INSTRUCTIONS FOR THE TASK: Would you repeat each line below exactly, without the pictures?
==================================================
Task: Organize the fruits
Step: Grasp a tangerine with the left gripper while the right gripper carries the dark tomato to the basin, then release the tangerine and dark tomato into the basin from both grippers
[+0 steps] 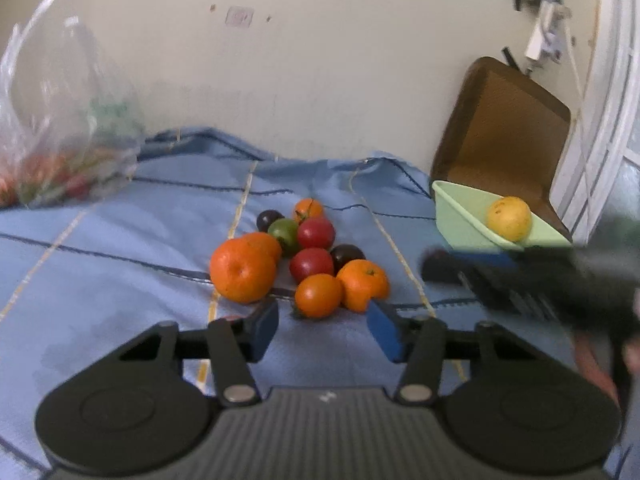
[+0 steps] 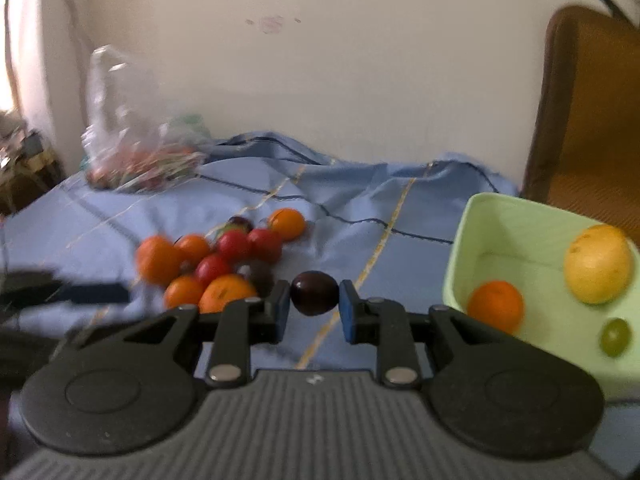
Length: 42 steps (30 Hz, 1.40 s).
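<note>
Right gripper (image 2: 314, 307) sits center of the right wrist view, pads clamped on a dark plum (image 2: 314, 293), one pad each side. Green tub (image 2: 472, 248) at right edge of that frame holds a yellow fruit (image 2: 599, 264), an orange (image 2: 496, 306) & a small green grape (image 2: 615, 336).

Left gripper (image 1: 322, 326) is low center in the left wrist view, fingers wide apart w/ nothing between them, just short of the fruit pile (image 1: 304, 256) (oranges, red ones, a green one, dark plums) in mid-frame on the blue cloth (image 1: 120, 264). Plastic bag (image 1: 60, 140) w/ blurry contents at upper left. Brown chair (image 1: 504, 128) behind the tub, upper right.
</note>
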### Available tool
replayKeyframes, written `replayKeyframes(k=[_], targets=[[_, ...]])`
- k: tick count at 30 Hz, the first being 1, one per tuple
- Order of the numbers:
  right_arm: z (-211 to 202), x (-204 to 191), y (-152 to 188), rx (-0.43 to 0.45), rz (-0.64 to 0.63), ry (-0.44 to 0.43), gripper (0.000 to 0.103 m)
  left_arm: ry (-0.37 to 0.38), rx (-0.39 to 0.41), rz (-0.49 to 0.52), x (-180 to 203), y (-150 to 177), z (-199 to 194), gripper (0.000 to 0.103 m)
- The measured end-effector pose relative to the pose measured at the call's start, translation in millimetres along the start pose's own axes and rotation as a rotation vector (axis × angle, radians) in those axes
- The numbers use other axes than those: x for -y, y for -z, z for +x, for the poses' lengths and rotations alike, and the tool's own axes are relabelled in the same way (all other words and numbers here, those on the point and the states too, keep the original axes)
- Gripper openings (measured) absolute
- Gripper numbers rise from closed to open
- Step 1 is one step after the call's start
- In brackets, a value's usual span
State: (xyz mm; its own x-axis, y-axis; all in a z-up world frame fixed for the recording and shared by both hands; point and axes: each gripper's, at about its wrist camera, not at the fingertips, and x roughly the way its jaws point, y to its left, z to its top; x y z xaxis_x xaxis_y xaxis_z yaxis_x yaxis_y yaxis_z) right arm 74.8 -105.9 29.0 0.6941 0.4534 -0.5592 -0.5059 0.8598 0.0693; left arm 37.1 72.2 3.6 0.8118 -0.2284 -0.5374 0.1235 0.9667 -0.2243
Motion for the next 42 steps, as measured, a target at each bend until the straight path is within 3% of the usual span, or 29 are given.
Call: replayKeyframes(k=[7,9,14,18,20,24,28,35,42], targets=[[-12.9,-11.0,20.9,0.007,-0.044,-0.043,0.029,0.025,-0.041,-0.086,-13.7,-11.6,25.3,0.04],[-8.8,-10.4,22.6,-0.002,-0.026,-0.053,0.029,0.043,-0.035,-0.103,-16.4,-12.5,27.1,0.03],[-12.4,-5.0,25.1,-0.003,0.026,-0.071,0.029,0.03,-0.033,-0.099,-9.7,-4.5,15.1,0.03],[-26.4,-0.2,28.8,0.023,0.04,-0.073,0.029,0.103,-0.037,-0.152,-0.4,8.8,-5.4,0.03],[-36.9,3.8,28.4,0.064,0.051,-0.061,0.029,0.145,-0.024,-0.129,14.8,5.9,-12.1,0.03],[-60.2,19.2,25.0,0.177,0.075,0.01,0.029,0.226,0.023,-0.061,51.2,-18.5,-10.4,0.03],[-78.9,44.0,24.3,0.263,0.073,0.144,0.029,0.293,0.03,-0.004,90.7,-45.2,15.9,0.03],[-80.6,91.2,25.9,0.279,0.115,0.344,0.03,0.31,0.001,0.032,140.0,-59.0,72.9,0.03],[-63.9,105.6,31.4,0.219,0.136,0.376,0.031,0.253,-0.021,0.114,162.9,-50.9,100.1,0.031]])
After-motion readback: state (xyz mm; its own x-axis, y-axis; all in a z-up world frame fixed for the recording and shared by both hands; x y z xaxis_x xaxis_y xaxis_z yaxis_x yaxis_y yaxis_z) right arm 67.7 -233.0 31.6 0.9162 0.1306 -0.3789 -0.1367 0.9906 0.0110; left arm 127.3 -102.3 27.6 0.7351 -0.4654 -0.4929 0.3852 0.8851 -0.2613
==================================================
FINISHED TASK:
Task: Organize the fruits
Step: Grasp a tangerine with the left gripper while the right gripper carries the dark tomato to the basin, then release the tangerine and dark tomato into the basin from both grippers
[+0 steps] 
[+0 steps] 
Length: 42 steps (30 Hz, 1.40 s).
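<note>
Right gripper (image 2: 314, 307) sits center of the right wrist view, pads clamped on a dark plum (image 2: 314, 293), one pad each side. Green tub (image 2: 472, 248) at right edge of that frame holds a yellow fruit (image 2: 599, 264), an orange (image 2: 496, 306) & a small green grape (image 2: 615, 336).

Left gripper (image 1: 322, 326) is low center in the left wrist view, fingers wide apart w/ nothing between them, just short of the fruit pile (image 1: 304, 256) (oranges, red ones, a green one, dark plums) in mid-frame on the blue cloth (image 1: 120, 264). Plastic bag (image 1: 60, 140) w/ blurry contents at upper left. Brown chair (image 1: 504, 128) behind the tub, upper right.
</note>
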### Available tool
replayKeyframes, written `replayKeyframes(k=[_], targets=[[_, ...]])`
- k: tick count at 30 Hz, the first being 1, one per tuple
- Order of the numbers:
  right_arm: z (-211 to 202), x (-204 to 191), y (-152 to 188), rx (-0.43 to 0.45), rz (-0.64 to 0.63), ry (-0.44 to 0.43), gripper (0.000 to 0.103 m)
  left_arm: ry (-0.37 to 0.38), rx (-0.39 to 0.41), rz (-0.49 to 0.52), x (-180 to 203), y (-150 to 177), z (-199 to 194), gripper (0.000 to 0.103 m)
- The measured end-effector pose relative to the pose measured at the call's start, translation in millimetres along the start pose's own axes and rotation as a rotation vector (axis × angle, radians) in those axes
- The numbers use other axes than those: x for -y, y for -z, z for +x, for the poses' lengths and rotations alike, and the tool's own axes are relabelled in the same way (all other words and numbers here, those on the point and the states too, keep the original axes)
- Gripper openings (measured) absolute
- Gripper numbers rise from closed to open
- Step 1 is one step after the call's start
- In brackets, a value's usual span
State: (xyz mm; its own x-axis, y-axis; all in a z-up world frame fixed for the recording and shared by both hands; point and axes: each gripper's, at about its wrist camera, not at the fingertips, and x roughly the way its jaws point, y to its left, z to its top; x y z xaxis_x xaxis_y xaxis_z yaxis_x yaxis_y yaxis_z) right arm 74.8 -105.9 29.0 0.6941 0.4534 -0.5592 -0.5059 0.8598 0.0693; left arm 37.1 72.2 3.6 0.8118 -0.2284 -0.5374 0.1235 0.9667 -0.2243
Motion for the next 42 steps, as measured, a target at each bend until the straight path is within 3% of the usual span, or 29 are given.
Call: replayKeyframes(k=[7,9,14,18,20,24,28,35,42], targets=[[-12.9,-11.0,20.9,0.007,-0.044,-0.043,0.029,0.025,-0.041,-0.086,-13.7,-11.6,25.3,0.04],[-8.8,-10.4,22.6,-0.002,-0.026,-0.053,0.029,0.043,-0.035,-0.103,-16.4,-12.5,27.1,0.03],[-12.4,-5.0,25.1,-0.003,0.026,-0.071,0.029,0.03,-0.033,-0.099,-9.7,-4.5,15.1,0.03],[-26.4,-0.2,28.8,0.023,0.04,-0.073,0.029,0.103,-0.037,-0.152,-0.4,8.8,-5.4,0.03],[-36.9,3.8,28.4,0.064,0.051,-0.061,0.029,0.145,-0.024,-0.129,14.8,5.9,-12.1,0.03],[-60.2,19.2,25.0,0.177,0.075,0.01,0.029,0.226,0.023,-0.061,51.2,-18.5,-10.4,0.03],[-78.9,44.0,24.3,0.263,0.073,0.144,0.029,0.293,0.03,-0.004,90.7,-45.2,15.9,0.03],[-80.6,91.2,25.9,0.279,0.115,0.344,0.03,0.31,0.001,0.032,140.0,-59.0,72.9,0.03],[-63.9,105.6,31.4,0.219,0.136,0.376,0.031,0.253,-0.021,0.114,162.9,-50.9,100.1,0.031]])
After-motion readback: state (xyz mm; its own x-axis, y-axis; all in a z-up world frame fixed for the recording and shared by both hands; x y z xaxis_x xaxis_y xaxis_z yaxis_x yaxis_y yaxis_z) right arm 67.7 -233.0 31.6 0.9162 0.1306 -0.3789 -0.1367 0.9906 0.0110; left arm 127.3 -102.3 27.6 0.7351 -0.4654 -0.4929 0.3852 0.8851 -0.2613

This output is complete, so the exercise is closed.